Nick wandte sich an Shannon. »Ihr Partner Ethan Dance hat vor, gemeinsam mit Sam Dreyfus, Brinehart, Randall und einem weiteren Detective namens Arilio in Washington House einzubrechen. Er ermordet meine Frau …« Nick hielt inne und holte tief Luft, ehe er Shannon seine Zukunft enthüllte. »Und er wird auch Sie ermorden.«

»Das reicht jetzt!« Shannon packte Nick und riss ihn herum. Mit einer blitzschnellen Bewegung legte er ihm Handschellen an; dann drehte er ihn zurück und starrte ihm in die Augen. »Sie reden wie ein Irrer.«

»Ich bin nicht verrückt!«, rief Nick.

»Ach ja? Woher haben Sie die Fotos, die Sie mir aufs Handy geschickt haben?«

»Die Fotos haben einen Datumsstempel. Eine Stunde und fünfzehn Minuten von jetzt an. Dance schießt Sie zweimal in den Bauch und setzt Sie auf den Rücksitz des Wagens, wo Sie sterben werden.«

»Detective …?«, versuchte Dreyfus sich einzumischen.

»Woher wollen Sie das wissen?«, brüllte Shannon Nick an, ohne auf Dreyfus zu achten.

»Ich habe es erfahren. Auf die gleiche Weise, wie ich erfahren habe, dass Dance ein dreckiger Mistkerl ist oder dass Sie in Ihrer Tasche einen Christopherus-Anhänger haben«, sagte Nick. »Sie und Dance haben beide die St. Christopher’s High School in Brooklyn besucht. Sie sind Vettern, und Dance hat Ihnen Ihren Job verschafft.«

»Woher, zum Teufel …« Shannon starrte Nick an.

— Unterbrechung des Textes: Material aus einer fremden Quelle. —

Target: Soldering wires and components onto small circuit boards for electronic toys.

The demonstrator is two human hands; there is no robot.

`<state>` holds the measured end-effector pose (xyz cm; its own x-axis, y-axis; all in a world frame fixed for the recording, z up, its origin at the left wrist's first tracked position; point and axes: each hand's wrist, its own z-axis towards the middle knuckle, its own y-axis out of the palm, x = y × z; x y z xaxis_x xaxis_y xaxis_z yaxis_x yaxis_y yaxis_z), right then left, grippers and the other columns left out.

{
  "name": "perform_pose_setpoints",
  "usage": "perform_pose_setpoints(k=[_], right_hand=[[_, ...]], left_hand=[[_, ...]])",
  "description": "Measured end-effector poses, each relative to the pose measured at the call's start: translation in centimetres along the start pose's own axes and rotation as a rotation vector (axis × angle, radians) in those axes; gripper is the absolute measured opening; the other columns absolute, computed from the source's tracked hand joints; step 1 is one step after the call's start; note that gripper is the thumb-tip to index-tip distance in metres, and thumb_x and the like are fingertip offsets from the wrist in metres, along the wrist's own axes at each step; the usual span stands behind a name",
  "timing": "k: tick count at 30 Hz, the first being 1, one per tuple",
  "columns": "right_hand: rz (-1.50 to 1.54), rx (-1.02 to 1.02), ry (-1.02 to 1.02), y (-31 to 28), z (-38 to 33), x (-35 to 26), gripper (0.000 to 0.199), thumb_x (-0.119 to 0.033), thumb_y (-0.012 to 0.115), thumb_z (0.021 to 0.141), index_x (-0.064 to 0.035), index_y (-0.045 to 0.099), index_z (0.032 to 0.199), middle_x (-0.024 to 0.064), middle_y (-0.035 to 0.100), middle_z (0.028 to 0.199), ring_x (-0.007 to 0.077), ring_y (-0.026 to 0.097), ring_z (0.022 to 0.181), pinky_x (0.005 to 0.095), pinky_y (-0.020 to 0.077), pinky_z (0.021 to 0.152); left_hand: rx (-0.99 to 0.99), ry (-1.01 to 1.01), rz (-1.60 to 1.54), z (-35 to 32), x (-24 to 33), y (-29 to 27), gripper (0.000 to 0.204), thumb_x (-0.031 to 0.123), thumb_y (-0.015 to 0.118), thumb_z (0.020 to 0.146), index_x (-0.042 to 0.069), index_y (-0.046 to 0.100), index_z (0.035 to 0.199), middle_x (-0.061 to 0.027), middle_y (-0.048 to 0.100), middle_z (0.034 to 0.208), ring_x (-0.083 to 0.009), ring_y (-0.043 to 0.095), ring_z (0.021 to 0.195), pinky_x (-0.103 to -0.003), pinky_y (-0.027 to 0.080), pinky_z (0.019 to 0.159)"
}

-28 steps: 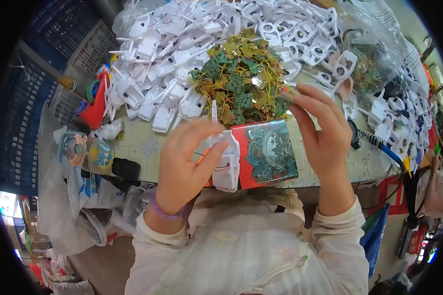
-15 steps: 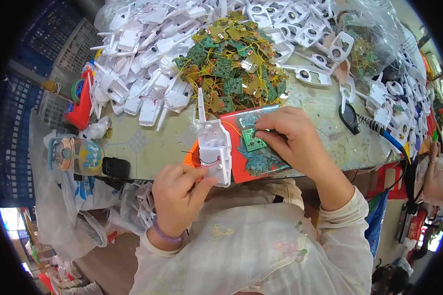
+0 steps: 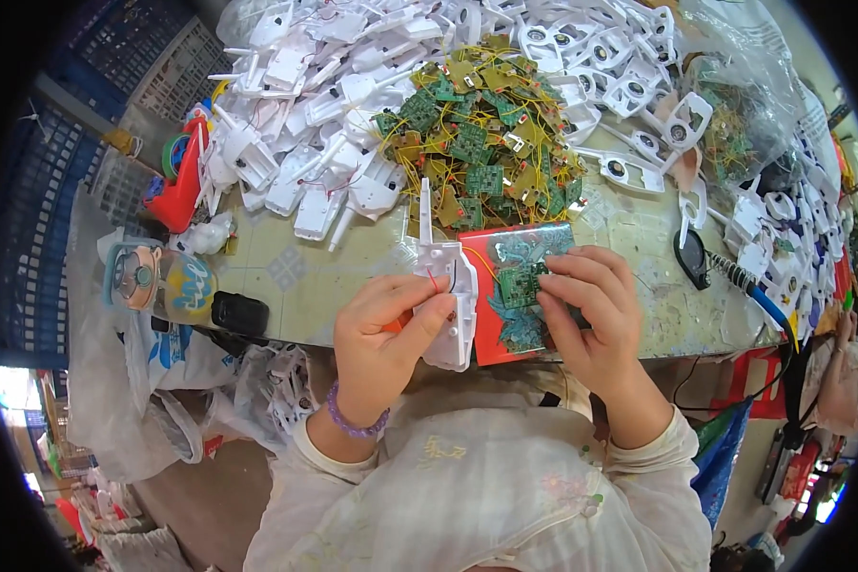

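Note:
A white plastic housing (image 3: 460, 329) with a long narrow stem lies open-side up at the table's near edge. Over it, my left hand (image 3: 391, 319) is closed in a pinch at a thin red wire (image 3: 433, 278); a dark wire shows beside the fingertips. My right hand (image 3: 596, 310) grips a small green circuit board (image 3: 519, 285) by its right edge. From this board a yellow wire runs left toward the housing. Beneath the board lies a flat red sheet (image 3: 491, 345) with a blue-green picture. Something orange is mostly hidden behind my left hand.
A heap of wired circuit boards (image 3: 477, 143) rises just beyond my hands. White housings (image 3: 324, 124) pile up at the far left, white frames with round dark parts (image 3: 629, 91) at the far right. A soldering iron (image 3: 744, 276) rests on the right. A drinking bottle (image 3: 176, 281) and black box (image 3: 240, 313) stand left.
My left hand has moved from the housing's lower end up to the wire. My right hand has turned and shifted on the circuit board, which lies flatter. The whole view has shifted slightly.

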<state>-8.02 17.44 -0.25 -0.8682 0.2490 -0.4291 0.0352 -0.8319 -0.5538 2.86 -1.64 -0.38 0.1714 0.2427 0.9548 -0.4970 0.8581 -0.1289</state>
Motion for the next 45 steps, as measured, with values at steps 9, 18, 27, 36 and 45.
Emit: perform_pose_setpoints(k=[9, 18, 27, 36, 45], right_hand=[[-0.05, -0.07, -0.148, 1.1, 3.5, -1.6, 0.029, -0.003, 0.067, 0.066, -0.0075, 0.066, 0.095, 0.0075, 0.06, 0.109, 0.0298, 0.053, 0.105, 0.0443, 0.0432, 0.088], [0.1, -0.104, -0.059, 1.1, 3.4, -1.5, 0.027, -0.005, 0.075, 0.067, -0.009, 0.067, 0.093, 0.0085, 0.06, 0.112, 0.0333, 0.052, 0.109, 0.0437, 0.0442, 0.089], [0.199, -0.127, -0.009, 0.9, 3.7, -1.2, 0.017, -0.005, 0.074, 0.07, -0.0067, 0.064, 0.084, 0.0083, 0.061, 0.105, 0.0322, 0.053, 0.106, 0.043, 0.0433, 0.088], [0.049, -0.092, 0.053, -0.1, 1.9, -1.1, 0.024, -0.01, 0.075, 0.071, -0.0051, 0.063, 0.091, 0.0101, 0.061, 0.102, 0.032, 0.055, 0.1, 0.0413, 0.0439, 0.085], [-0.024, -0.219, 0.164, -0.2, 0.5, 0.0, 0.032, -0.01, 0.072, 0.074, -0.0054, 0.064, 0.104, 0.007, 0.062, 0.101, 0.0281, 0.055, 0.095, 0.0399, 0.0408, 0.086]], left_hand=[[-0.087, -0.136, -0.043, 1.1, 0.9, 0.6, 0.013, 0.003, 0.069, 0.08, 0.0, 0.07, 0.093, -0.0072, 0.067, 0.086, -0.0138, 0.061, 0.078, -0.026, 0.047, 0.069], [-0.148, -0.039, -0.017, 1.5, 1.3, 0.8, 0.014, 0.004, 0.068, 0.079, 0.001, 0.071, 0.093, -0.0066, 0.067, 0.084, -0.0148, 0.061, 0.077, -0.026, 0.046, 0.068], [-0.181, 0.037, 0.074, 1.7, 1.0, 0.9, 0.018, 0.004, 0.07, 0.075, 0.002, 0.071, 0.093, -0.007, 0.067, 0.081, -0.0161, 0.062, 0.075, -0.028, 0.047, 0.067], [-0.219, 0.068, 0.16, 1.6, 1.0, 0.8, 0.018, 0.001, 0.072, 0.075, 0.004, 0.071, 0.093, -0.0047, 0.064, 0.077, -0.0159, 0.06, 0.071, -0.029, 0.046, 0.063], [-0.393, 0.604, 0.54, 2.7, 0.7, 0.4, 0.023, 0.007, 0.077, 0.065, 0.011, 0.07, 0.086, -0.0006, 0.062, 0.082, -0.0204, 0.059, 0.075, -0.036, 0.045, 0.07]])
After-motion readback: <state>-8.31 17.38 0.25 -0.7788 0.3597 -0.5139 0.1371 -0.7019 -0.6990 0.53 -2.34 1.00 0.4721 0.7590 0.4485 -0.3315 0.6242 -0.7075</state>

»Haben Sie sich den Zeitstempel der Fotos angeschaut?«

Shannon dachte einen Augenblick nach, dann griff er in die Tasche, holte sein Handy heraus, klappte es auf und rief das erste Foto auf.

Schließlich blickte er Nick an. »Wie ist das möglich?«

Nick wandte sich mit bittenden Augen an Paul. »Sie wissen, was Ihr Bruder vorhat. Deshalb haben Sie den Kasten ausgetauscht. Sie haben gesehen, was passiert. Sie haben das Flugzeugheck gesehen! Sagen Sie es ihm, verdammt noch mal!«

 Dreyfus blickte Nick an, Bestürzung in den Augen. Dann schaute er zu Nash, der zustimmend nickte, worauf Dreyfus sich Shannon zuwandte. »Mein Bruder trifft in diesem Augenblick mit einer Maschine aus Philadelphia ein …«

»Und Ihr Partner«, unterbrach Nick ihn, »holt ihn ab.«

In Shannons Augen spiegelte sich Verwirrung. Schließlich griff er widerstrebend in seinen Wagen und schaltete das Walkie-Talkie ein.

»Lena?«, sagte er.

»Auch dir einen schönen Morgen, Shannon«, hörten sie Lenas verrauschte Stimme.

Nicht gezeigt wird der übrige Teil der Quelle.